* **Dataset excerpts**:
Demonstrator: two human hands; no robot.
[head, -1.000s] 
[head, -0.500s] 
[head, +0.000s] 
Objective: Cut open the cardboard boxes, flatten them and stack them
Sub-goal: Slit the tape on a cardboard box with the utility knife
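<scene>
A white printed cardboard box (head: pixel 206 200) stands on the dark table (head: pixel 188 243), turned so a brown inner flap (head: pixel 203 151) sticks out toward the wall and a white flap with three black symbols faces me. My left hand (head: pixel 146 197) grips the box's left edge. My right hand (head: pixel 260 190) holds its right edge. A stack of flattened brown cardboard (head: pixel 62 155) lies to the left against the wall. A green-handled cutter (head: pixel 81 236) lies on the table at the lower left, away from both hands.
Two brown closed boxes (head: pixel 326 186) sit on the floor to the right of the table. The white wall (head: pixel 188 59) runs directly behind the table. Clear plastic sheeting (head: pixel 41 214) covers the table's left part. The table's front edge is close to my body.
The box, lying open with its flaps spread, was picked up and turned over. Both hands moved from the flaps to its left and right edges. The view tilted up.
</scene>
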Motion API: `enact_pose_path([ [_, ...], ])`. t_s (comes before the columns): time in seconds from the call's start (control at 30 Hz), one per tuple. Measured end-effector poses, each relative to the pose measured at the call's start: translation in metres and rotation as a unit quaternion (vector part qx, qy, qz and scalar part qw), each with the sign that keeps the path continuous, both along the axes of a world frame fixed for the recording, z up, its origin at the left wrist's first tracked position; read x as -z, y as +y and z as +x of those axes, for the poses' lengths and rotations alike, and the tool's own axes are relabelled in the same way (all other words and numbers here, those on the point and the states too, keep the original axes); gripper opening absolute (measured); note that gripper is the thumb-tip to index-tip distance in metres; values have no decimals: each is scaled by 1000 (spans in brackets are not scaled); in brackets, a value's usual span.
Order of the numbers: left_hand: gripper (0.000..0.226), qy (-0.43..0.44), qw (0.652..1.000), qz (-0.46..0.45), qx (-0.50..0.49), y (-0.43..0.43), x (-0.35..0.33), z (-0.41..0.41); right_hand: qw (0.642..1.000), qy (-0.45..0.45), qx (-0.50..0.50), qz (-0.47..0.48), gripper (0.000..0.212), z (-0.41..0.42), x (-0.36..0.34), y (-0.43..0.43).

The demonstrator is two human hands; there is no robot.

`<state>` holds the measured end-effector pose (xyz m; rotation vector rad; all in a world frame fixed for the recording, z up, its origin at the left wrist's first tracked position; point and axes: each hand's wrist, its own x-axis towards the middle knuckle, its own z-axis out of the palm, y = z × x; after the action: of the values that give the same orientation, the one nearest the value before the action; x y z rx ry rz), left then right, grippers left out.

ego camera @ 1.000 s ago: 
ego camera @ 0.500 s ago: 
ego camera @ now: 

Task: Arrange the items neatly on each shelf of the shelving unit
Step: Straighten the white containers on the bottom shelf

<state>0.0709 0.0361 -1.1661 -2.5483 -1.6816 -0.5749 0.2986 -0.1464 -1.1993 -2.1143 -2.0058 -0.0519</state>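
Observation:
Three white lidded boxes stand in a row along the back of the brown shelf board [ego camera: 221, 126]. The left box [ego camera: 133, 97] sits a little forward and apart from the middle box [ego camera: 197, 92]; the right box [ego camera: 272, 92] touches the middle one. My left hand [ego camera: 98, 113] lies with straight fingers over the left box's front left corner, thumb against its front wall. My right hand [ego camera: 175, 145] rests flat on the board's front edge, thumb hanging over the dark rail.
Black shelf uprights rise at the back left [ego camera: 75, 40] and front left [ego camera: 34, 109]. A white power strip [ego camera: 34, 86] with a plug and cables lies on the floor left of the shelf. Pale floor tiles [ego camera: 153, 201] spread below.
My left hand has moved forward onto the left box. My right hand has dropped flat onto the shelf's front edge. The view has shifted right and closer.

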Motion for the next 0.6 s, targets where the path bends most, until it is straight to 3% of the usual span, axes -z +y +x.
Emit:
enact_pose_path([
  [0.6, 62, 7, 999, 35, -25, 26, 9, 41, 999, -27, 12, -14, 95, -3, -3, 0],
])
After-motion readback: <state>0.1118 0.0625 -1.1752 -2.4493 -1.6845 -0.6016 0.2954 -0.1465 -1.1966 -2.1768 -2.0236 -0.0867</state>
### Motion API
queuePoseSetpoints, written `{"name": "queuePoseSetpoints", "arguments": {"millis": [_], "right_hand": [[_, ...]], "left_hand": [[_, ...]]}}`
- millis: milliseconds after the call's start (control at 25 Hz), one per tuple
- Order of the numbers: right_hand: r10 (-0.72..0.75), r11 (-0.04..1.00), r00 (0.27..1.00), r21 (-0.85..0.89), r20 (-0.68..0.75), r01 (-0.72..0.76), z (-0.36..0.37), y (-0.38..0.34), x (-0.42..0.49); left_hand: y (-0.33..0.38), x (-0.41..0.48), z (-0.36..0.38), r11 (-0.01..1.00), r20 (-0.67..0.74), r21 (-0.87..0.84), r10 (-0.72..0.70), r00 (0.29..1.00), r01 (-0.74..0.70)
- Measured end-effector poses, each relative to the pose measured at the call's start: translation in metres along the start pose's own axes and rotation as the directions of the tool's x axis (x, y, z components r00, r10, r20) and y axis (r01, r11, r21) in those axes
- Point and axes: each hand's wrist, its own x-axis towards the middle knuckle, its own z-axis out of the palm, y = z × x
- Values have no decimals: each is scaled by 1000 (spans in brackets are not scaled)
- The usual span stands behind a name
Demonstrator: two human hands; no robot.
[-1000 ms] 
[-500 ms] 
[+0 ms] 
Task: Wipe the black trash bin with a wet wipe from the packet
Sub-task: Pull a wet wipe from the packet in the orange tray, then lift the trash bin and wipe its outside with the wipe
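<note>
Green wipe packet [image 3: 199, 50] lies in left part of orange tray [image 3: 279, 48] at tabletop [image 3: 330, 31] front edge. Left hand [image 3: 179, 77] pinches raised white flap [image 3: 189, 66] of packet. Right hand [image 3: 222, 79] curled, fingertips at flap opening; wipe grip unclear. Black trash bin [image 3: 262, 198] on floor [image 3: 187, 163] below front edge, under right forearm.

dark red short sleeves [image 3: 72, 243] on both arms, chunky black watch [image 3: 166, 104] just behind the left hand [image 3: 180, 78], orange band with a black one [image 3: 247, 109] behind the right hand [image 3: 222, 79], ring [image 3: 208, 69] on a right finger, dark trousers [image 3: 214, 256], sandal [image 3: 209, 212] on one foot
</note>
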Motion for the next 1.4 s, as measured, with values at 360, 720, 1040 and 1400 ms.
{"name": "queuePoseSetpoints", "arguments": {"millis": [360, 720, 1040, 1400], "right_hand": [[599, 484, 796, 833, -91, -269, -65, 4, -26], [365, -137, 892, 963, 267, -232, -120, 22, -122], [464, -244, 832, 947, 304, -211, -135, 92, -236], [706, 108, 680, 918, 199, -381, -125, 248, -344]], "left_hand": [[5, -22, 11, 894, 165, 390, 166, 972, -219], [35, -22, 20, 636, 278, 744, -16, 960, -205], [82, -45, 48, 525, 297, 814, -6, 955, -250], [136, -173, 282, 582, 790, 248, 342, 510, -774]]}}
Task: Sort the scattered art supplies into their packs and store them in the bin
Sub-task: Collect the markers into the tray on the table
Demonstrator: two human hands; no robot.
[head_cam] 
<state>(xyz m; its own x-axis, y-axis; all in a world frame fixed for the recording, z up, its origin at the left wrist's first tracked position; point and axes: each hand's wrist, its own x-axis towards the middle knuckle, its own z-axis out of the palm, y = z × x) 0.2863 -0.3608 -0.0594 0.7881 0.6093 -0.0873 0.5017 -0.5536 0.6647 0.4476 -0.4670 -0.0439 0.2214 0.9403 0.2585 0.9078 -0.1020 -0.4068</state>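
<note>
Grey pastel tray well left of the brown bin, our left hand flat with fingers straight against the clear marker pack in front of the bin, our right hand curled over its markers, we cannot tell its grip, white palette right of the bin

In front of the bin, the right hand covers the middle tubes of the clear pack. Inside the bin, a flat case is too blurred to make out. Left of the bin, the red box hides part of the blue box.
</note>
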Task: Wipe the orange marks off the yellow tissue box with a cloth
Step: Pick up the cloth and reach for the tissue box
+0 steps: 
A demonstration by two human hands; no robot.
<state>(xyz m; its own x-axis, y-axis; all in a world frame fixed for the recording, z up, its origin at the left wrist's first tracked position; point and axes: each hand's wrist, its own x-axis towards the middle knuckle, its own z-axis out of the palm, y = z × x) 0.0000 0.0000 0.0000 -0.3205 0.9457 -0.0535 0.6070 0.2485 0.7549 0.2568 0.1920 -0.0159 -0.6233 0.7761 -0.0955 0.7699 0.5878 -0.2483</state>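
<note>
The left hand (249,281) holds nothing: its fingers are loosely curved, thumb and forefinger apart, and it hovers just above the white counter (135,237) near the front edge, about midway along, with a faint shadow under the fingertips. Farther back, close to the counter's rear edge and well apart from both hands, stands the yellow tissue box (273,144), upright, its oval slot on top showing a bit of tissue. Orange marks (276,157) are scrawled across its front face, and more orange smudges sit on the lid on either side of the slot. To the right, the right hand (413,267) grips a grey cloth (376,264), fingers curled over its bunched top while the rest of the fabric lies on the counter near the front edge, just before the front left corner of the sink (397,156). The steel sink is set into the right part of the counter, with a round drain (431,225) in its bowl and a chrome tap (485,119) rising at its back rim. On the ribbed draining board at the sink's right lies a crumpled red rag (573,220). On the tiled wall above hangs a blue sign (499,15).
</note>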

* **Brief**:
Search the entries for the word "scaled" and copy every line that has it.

* **Answer for the task**:
Motion API: `enact_pose_path([ [_, ...], ])`. t_s (comes before the columns): time in seconds from the call's start (control at 30 Hz), one per tuple. Measured end-effector poses, each relative to the pose measured at the call's start: translation in metres and rotation as a unit quaternion (vector part qx, qy, qz and scalar part qw), each with the sign that keeps the path continuous, both along the axes of a world frame fixed for the recording, z up, its origin at the left wrist's first tracked position; read x as -z, y as +y and z as +x of those axes, for the poses' lengths and rotations alike, and the tool's own axes are relabelled in the same way (all other words and numbers here, those on the point and the states too, keep the original axes); gripper opening absolute (measured); note that gripper is the thumb-tip to index-tip distance in metres; values have no decimals: each is scaled by 1000 (spans in brackets are not scaled); in brackets, a value's usual span.
- Values have no decimals: each is scaled by 1000 (spans in brackets are not scaled)

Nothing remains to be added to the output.